Bimbo ucciso a Cardito, parla il padre: “La mia ex mi diceva di non chiamare”

Dalle telecamere della tv il padre del piccolo Giuseppe si scaglia contro l'ex compagna, rea di non aver difeso i figli. Intanto dal carcere Tony Sessoubti Badre conferma di aver picchiato a morte il bimbo e la sorellina con calci, pugni e il manico della scopa

Pubblicato da Lorena Cacace Giovedì 31 gennaio 2019

Bimbo ucciso a Cardito, parla il padre: “La mia ex mi diceva di non chiamare”
Il padre di Giuseppe, Felice Dorice, parla ai microfoni di Pomeriggio 5

“Non so come possa essere successo, non mi riesco a dare una spiegazione a questa tragedia. Non capisco tanta crudeltà”. Sono queste le parole di Felice Dorice, il padre naturale di Giuseppe, il bimbo ucciso di botte a Cardito. L’uomo, insieme ad altri familiari, è stato intervistato da Pomeriggio 5 e ha rivelato che l’ex compagna Valentina Casa gli teneva nascosti molti dettagli della loro vita.”Io chiamavo per sapere come stessero i miei bambini, ma lei mi ha detto più volte di non farmi più sentire, che non ero più parte della famiglia”, ha proseguito l’uomo che non si capacita di quanto successo e chiede che sia fatta chiarezza anche sul ruolo della donna. “Chi ha fatto questo deve pagare e se Valentina non ha mai denunciato ed era presente quel giorno deve pagare anche lei”, hanno aggiunto i familiari in trasmissione.
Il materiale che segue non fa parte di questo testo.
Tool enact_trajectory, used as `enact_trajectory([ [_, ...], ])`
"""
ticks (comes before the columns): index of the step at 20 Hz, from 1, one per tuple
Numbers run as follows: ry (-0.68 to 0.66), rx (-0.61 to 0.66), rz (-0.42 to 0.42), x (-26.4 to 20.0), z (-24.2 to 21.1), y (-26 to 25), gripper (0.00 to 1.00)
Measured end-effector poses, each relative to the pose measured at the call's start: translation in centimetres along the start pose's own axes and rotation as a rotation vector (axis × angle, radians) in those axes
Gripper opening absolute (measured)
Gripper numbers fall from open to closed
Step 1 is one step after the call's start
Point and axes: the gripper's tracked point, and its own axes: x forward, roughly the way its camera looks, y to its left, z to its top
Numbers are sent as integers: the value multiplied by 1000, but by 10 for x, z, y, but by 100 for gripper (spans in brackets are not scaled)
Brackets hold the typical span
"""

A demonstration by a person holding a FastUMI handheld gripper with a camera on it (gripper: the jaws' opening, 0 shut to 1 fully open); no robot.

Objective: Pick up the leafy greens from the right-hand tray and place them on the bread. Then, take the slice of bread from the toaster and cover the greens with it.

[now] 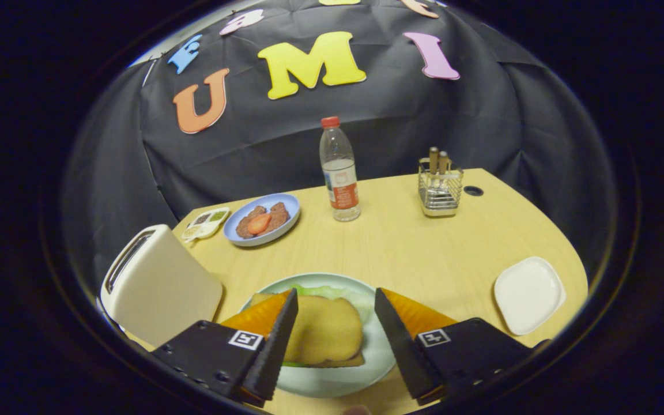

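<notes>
We see the gripper hovering over a pale green plate on the wooden bench, its two black fingers spread wide and holding nothing. Between them lies the top slice of bread, resting on the leafy greens, whose pale edge shows at the far side of the slice; a darker crust of the lower slice shows under its near edge. Each finger carries a small square black-and-white marker, not writing we can read. Left of the plate stands the cream toaster; we cannot see into its slot. Beyond it lie a small sectioned dish and a blue plate with brown pieces and a red slice. Farther back stands a clear water bottle with a red cap; its red and white label is too small to read. To its right is a wire holder with utensil handles, and nearer us the white right-hand tray.
</notes>
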Motion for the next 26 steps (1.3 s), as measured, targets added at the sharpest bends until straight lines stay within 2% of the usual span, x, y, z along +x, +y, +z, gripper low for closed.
enact_trajectory([
  [3,-85,-30,-6,-24,40,-28,95],
  [8,-290,-154,-67,-120,143,-115,97],
  [13,-481,-188,-122,-224,219,-175,96],
  [19,-589,-179,-106,-295,251,-202,96],
  [22,-597,-142,-79,-312,247,-202,96],
  [26,-611,-119,-96,-329,239,-197,96],
])
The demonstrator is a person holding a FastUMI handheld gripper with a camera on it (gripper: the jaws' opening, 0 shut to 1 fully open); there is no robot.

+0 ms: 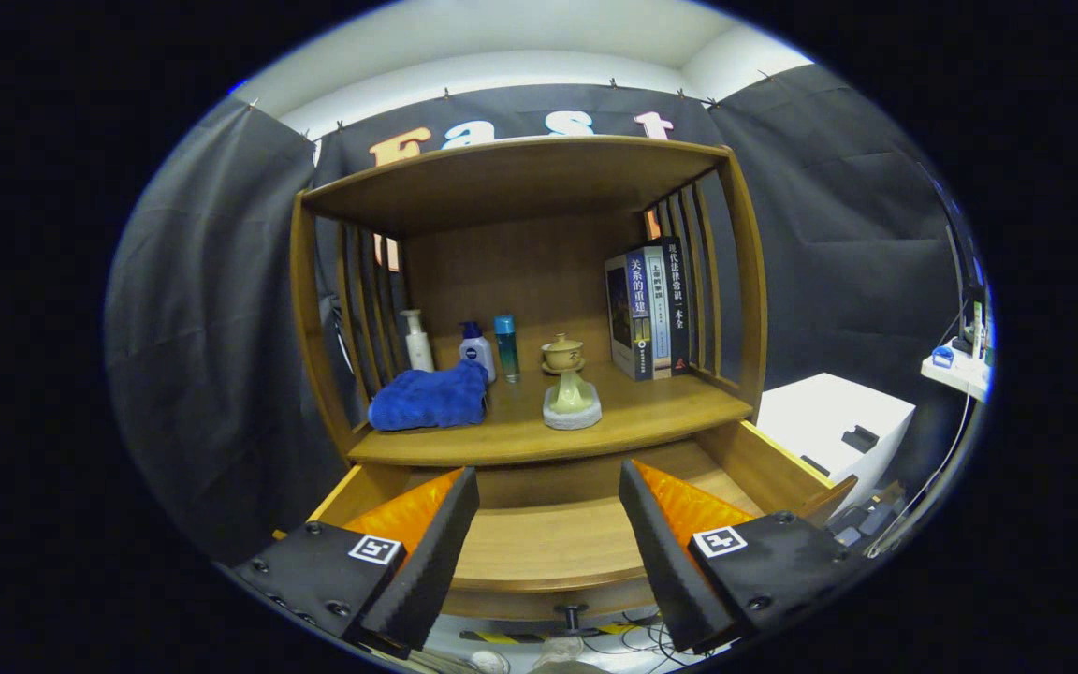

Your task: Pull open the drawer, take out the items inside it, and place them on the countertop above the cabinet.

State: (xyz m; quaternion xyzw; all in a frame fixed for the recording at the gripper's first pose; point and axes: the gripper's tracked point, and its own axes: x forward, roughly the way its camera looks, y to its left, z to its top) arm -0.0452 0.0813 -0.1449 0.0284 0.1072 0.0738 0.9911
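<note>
Tongs (548, 552) apart over open drawer (548, 548), nothing between

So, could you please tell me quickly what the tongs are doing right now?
Tongs: open, holding nothing, fingers spread above the pulled-out drawer.

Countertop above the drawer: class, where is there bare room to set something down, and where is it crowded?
Free: the countertop front right, between the ceramic cup stand and the books. Crowded: the left, with the blue towel and bottles. The open gripper hovers over the open drawer.
</note>
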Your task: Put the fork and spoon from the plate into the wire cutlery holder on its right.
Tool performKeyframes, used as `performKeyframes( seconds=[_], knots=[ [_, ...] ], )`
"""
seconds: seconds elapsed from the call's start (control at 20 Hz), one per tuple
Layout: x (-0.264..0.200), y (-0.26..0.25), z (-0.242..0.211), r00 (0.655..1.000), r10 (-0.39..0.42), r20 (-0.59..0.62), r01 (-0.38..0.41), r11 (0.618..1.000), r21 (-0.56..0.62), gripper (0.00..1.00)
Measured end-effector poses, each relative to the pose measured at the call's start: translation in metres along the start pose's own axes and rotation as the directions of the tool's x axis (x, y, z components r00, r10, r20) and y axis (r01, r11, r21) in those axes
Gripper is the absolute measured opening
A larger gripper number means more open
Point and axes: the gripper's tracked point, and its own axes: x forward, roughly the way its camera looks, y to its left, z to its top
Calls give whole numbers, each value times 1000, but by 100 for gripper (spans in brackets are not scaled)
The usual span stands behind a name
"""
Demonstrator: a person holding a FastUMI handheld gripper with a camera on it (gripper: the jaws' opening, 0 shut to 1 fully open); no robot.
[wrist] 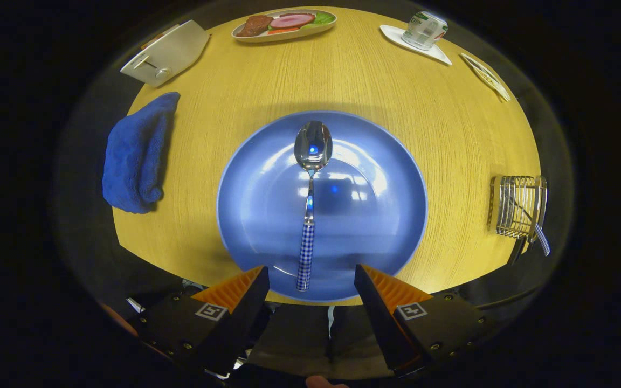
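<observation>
The spoon (309,205) lies along the middle of the blue plate (386,215), bowl pointing away from the gripper (310,280) and its checked handle pointing back toward it. The handle's end sits in the gap between the two fingers, touching neither. The gripper is spread wide and holds nothing; its fingertips hang over the plate's near rim, one on each side of the handle.

The plate rests on the round wooden worktop (353,81), close to its near edge. To the plate's right, near the worktop's rim and well apart from the plate, stands the wire holder (515,207). A piece of cutlery with a checked handle (541,237) already leans in it, handle sticking out toward the near side; whether it is the fork cannot be made out.

To the plate's left lies a folded blue cloth (135,153). Beyond the cloth, at the far left edge, sits a white toaster (167,54). At the far side, straight beyond the spoon's bowl, is an oval dish (283,36) with slices of meat, something green and something orange on it. Farther right a can (423,29) lies on a white saucer (429,53), and just right of that a small flat tray (487,77) sits at the worktop's rim.
</observation>
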Motion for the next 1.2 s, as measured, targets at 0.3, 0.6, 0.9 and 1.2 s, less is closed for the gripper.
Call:
performKeyframes(
  seconds=[0.3,0.6,0.9,1.2],
  knots=[
    [13,-2,5,1000,-7,-16,7,1000,8,98],
    [37,-4,3,999,-7,-49,8,1000,7,72],
    [36,-6,5,998,-46,-52,45,999,-21,8],
    [26,-14,-1,994,-29,-106,17,994,-108,8]
  ],
)
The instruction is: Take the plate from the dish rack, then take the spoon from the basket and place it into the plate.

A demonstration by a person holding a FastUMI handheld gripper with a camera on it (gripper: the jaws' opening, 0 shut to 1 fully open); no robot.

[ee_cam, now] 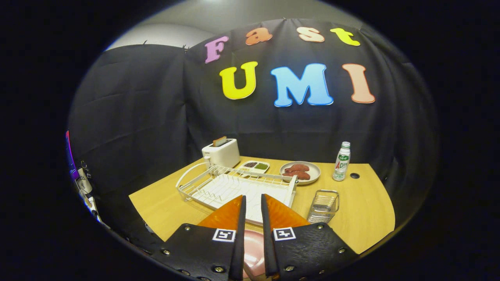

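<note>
One thin edge was all your tool [253, 203] pinched, plate [250, 249] between its fingers, above the rack [234, 187]; tilt it and it'd have slipped before reaching the basket [323, 206].

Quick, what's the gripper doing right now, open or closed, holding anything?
Gripper: nearly closed, fingers either side of a pink plate; firm grip cannot be told.
</note>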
Nel frattempo è arrivata una nuova confessione di Tony Sessoubti Badre dopo quella fatta al momento dell’arresto. Il 24enne, difeso dall’avvocato Michele Coronella, ha parlato col gip dal carcere di Poggioreale e ha confermato di aver ucciso il piccolo Giuseppe e di aver ferito la sorellina Noemi, rivelando altri dettagli: la difesa non ha chiesto misure alternative al carcere.

Secondo quanto riportato dal Mattino di Napoli, l’uomo avrebbe dichiarato di aver fumato molti spinelli quella domenica mattina, come faceva ogni giorno; in seguito avrebbe perso la testa e si sarebbe scagliato contro i due bambini, rei di aver rotto la sponda del letto nuovo, picchiandoli con calci, pugni e anche il manico della scopa.

La confessione di Tony Sessoubti Badre

“Li ho presi a schiaffi, forti. Poi a pugni. Ma loro strillavano e strillavano ancora”, ha raccontato il 24enne agli inquirenti. A un certo punto ha preso la “la mazza della scopa” e ha proseguito il pestaggio, riducendo i due bambini in fin di vita.

Secondo il suo racconto, lui e la compagna, madre dei bambini, avrebbero preso una pomata per curare le ferite dei bambini, in particolare di Giuseppe che era steso sul divano, incosciente ma ancora vivo: quelle due ore sarebbero state fatali per il bimbo, trovato morto dai soccorritori.

Nella confessione, Sessoubti ha cercato di chiarire anche il ruolo della compagna che sarebbe stata presente in casa al momento del massacro e avrebbe cercato di fermarlo senza riuscirci, arrivando a darle un morso sulla testa per allontanarla.

Ci sono però ancora molti dettagli da chiarire, a partire dalla posizione di Valentina Casa e il motivo per cui non ha chiamato i soccorsi mentre il figlio agonizzava sul divano: nessuno ha chiesto aiuto finché intorno a mezzogiorno non è arrivata la mamma di Tony Sessoubti, che ha chiamato i soccorsi, ma per il piccolo Giuseppe era troppo tardi.